◆ **What to work on**:
Leave every image behind and restate the data word for word.

◆ **Dataset section**:
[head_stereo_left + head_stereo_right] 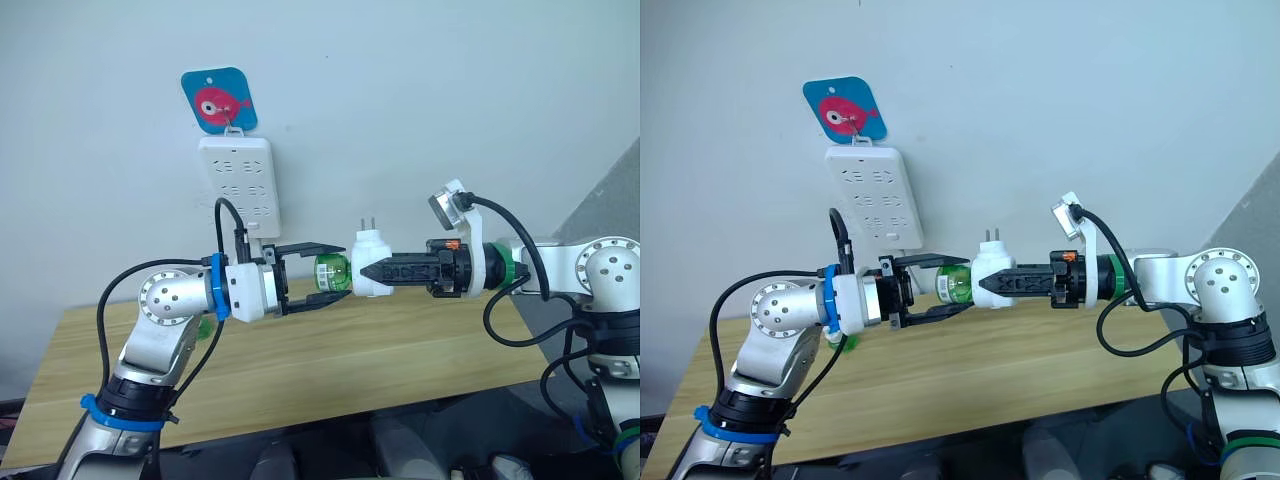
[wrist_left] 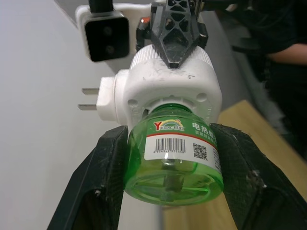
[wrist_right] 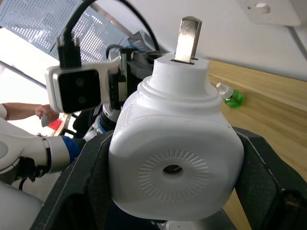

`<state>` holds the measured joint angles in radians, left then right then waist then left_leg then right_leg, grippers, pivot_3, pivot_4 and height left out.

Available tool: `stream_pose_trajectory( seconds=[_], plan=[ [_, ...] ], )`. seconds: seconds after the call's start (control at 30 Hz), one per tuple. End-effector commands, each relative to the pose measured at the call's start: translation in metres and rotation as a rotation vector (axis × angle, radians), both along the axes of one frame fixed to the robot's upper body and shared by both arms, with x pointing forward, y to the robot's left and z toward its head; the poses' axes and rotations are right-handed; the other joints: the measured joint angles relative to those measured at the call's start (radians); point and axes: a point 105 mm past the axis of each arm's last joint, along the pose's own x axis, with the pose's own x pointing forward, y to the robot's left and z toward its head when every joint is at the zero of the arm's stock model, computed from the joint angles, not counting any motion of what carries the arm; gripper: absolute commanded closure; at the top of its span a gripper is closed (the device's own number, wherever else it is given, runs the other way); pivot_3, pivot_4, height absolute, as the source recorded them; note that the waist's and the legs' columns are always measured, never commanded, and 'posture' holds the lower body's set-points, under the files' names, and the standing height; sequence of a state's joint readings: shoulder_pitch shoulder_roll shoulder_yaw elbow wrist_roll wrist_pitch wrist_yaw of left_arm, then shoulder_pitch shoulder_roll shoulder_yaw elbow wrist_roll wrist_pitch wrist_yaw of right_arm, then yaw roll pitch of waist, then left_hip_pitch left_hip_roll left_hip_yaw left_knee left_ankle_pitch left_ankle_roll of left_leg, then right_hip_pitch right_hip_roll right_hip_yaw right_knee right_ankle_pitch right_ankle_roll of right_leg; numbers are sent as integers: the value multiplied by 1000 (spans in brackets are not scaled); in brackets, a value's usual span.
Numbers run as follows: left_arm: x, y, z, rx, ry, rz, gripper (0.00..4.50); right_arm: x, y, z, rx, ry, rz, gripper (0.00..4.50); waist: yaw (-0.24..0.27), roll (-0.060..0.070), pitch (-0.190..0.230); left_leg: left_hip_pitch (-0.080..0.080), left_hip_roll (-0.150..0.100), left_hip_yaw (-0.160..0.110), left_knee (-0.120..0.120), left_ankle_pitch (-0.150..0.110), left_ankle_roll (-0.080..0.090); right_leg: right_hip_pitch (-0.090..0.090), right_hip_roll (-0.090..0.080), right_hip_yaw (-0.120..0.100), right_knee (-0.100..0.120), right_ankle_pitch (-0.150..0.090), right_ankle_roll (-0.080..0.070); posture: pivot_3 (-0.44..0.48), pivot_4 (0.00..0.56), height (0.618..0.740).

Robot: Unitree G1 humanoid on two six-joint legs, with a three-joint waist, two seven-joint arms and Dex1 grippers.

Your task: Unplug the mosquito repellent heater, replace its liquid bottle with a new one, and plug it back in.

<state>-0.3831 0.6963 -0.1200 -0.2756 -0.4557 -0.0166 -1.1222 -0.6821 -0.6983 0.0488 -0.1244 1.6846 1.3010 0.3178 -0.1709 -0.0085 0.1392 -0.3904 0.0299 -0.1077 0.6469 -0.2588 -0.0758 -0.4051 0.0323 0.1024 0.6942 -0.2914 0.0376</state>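
At centre frame, above the wooden surface [image 1: 330,365], two arms met over an unplugged heater [image 1: 372,262]. Left of centre, the left gripper [image 1: 325,273] had its black fingers [image 2: 93,184] spread around a green bottle [image 2: 173,158], one on each side of it; whether they pressed it or merely flanked it could not be told. The bottle's neck sat in the heater's collar. To its right, the right gripper [image 1: 372,270] held the heater across its body, fingers closed on the white shell, its two metal prongs [image 1: 368,223] pointing up.

The step in hand appeared to be parting or joining bottle and heater. Done well, it would call for the left fingers to close squarely on the bottle's round waist, then turn about the neck's axis while the right kept the heater from twisting; a skewed pull could jam the collar.

The bottle was clear green plastic, cylindrical, with a printed label and barcode. The heater was smooth, rounded white plastic with a ring of fine radial slots on its face. In the upper left, a white power strip [image 1: 240,183] hung on the wall under a blue tag [image 1: 219,100]. A second small green bottle [image 3: 230,97] lay on the surface.
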Motion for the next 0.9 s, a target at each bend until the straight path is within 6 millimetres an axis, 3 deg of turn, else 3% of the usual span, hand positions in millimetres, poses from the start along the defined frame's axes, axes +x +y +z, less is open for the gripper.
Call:
stream_pose_trajectory(
  seconds=[0.03,0.2,0.43,0.9],
  plan=[
    [16,12,7,78,355,81,2167,-3,-3,21,22,-102,27,1471,1,0,1,0,0,0,0,0,0,0,0,0,1,0,0,-157,105,736],
    [21,25,8,205,746,137,2167,-3,-1,25,14,-141,59,1471,-1,0,2,1,-1,-1,-1,0,0,0,0,-1,1,-1,-1,-159,105,736],
    [16,25,23,137,1129,129,2173,-8,1,25,-6,-207,90,1471,-5,1,2,1,0,-2,-2,0,0,-1,1,-3,2,-2,-2,-168,103,736],
    [17,41,23,87,1221,156,2173,-11,-4,25,-10,-226,110,1471,-4,1,2,1,0,-2,-2,0,0,-1,1,-2,2,-2,-2,-168,100,736]
  ],
)
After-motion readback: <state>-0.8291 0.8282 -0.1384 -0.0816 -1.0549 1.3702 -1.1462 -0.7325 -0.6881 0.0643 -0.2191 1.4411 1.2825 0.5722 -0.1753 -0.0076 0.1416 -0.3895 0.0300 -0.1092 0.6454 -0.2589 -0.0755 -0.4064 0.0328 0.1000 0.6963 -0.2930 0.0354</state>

◆ **Answer section**:
[head_stereo_left + head_stereo_right] 
[wrist_left] 
[wrist_right] 

`<state>` holds the measured joint angles in radians, left then right then waist then left_leg then right_leg, grippers, pivot_3, pivot_4 and height left out.

Available tool: `stream_pose_trajectory( seconds=[_], plan=[ [_, ...] ], )`. seconds: seconds after the call's start (control at 30 Hz), one per tuple. End-effector commands, each relative to the pose measured at the call's start: translation in metres and rotation as a rotation vector (axis × angle, radians), both along the axes of one frame fixed to the robot's upper body and shared by both arms, with x pointing forward, y to the robot's left and z toward its head; the poses' axes and rotations are right-handed; the other joints: the measured joint angles relative to those measured at the call's start (radians); point and axes: a point 105 mm past the axis of each arm's last joint, along the pose's own x axis, with the pose's own x pointing forward, y to the robot's left and z toward its head when every joint is at the zero of the arm's stock model, computed from the joint angles, not counting any motion of what carries the arm; gripper: absolute commanded closure; at the top of its span a gripper is closed (the device's own number, wherever else it is given, runs the other way); pivot_3, pivot_4, height absolute, as the source recorded them; note that the waist's and the legs' columns are always measured, never commanded, and 'posture' holds the lower body's set-points, under the files' names, and the standing height; sequence of a state's joint readings: shoulder_pitch shoulder_roll shoulder_yaw elbow wrist_roll wrist_pitch wrist_yaw of left_arm, then shoulder_pitch shoulder_roll shoulder_yaw elbow wrist_roll wrist_pitch wrist_yaw of right_arm, then yaw roll pitch of waist, then left_hip_pitch left_hip_roll left_hip_yaw left_knee left_ankle_pitch left_ankle_roll of left_leg, then right_hip_pitch right_hip_roll right_hip_yaw right_knee right_ankle_pitch right_ankle_roll of right_leg; numbers are sent as integers: the value multiplied by 1000 (spans in brackets are not scaled); in brackets, a value's usual span.
Numbers run as follows: left_arm: x, y, z, rx, ry, rz, gripper (0.00..4.50); right_arm: x, y, z, rx, ry, rz, gripper (0.00..4.50); waist: yaw (-0.24..0.27), roll (-0.060..0.070), pitch (-0.190..0.230); left_leg: left_hip_pitch (-0.080..0.080), left_hip_roll (-0.150..0.100), left_hip_yaw (-0.160..0.110), left_knee (-0.120..0.120), left_ankle_pitch (-0.150..0.110), left_ankle_roll (-0.080..0.090); right_leg: right_hip_pitch (-0.090..0.090), right_hip_roll (-0.090..0.080), right_hip_yaw (-0.120..0.100), right_knee (-0.100..0.120), right_ankle_pitch (-0.150..0.090), right_ankle_roll (-0.080..0.070); posture: pivot_3 (-0.44..0.48), pivot_4 (0.00..0.56), height (0.618..0.740).

Robot: Unitree G1 humanoid on two six-joint legs, with a three-joint waist, two seven-joint arms and Dex1 grippers.

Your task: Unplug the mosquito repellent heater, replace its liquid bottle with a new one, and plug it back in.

<state>-0.3831 0.6963 -0.1200 -0.2756 -0.4557 -0.0166 -1.1222 -0.6821 -0.6983 0.0488 -0.1244 1.6846 1.3010 0.3178 -0.1709 -0.0085 0.1392 -0.3904 0.0299 -0.1077 0.6469 -0.2588 -0.0758 -0.4051 0.0323 0.1024 0.6942 -0.2914 0.0376</state>
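At centre frame, above the wooden surface [image 1: 330,365], two arms met over an unplugged heater [image 1: 372,262]. Left of centre, the left gripper [image 1: 325,273] had its black fingers [image 2: 93,184] spread around a green bottle [image 2: 173,158], one on each side of it; whether they pressed it or merely flanked it could not be told. The bottle's neck sat in the heater's collar. To its right, the right gripper [image 1: 372,270] held the heater across its body, fingers closed on the white shell, its two metal prongs [image 1: 368,223] pointing up.

The step in hand appeared to be parting or joining bottle and heater. Done well, it would call for the left fingers to close squarely on the bottle's round waist, then turn about the neck's axis while the right kept the heater from twisting; a skewed pull could jam the collar.

The bottle was clear green plastic, cylindrical, with a printed label and barcode. The heater was smooth, rounded white plastic with a ring of fine radial slots on its face. In the upper left, a white power strip [image 1: 240,183] hung on the wall under a blue tag [image 1: 219,100]. A second small green bottle [image 3: 230,97] lay on the surface.
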Motion for the next 0.9 s, a target at each bend until the straight path is within 6 millimetres an axis, 3 deg of turn, else 3% of the usual span, hand positions in millimetres, poses from the start along the defined frame's axes, axes +x +y +z, less is open for the gripper.
Call:
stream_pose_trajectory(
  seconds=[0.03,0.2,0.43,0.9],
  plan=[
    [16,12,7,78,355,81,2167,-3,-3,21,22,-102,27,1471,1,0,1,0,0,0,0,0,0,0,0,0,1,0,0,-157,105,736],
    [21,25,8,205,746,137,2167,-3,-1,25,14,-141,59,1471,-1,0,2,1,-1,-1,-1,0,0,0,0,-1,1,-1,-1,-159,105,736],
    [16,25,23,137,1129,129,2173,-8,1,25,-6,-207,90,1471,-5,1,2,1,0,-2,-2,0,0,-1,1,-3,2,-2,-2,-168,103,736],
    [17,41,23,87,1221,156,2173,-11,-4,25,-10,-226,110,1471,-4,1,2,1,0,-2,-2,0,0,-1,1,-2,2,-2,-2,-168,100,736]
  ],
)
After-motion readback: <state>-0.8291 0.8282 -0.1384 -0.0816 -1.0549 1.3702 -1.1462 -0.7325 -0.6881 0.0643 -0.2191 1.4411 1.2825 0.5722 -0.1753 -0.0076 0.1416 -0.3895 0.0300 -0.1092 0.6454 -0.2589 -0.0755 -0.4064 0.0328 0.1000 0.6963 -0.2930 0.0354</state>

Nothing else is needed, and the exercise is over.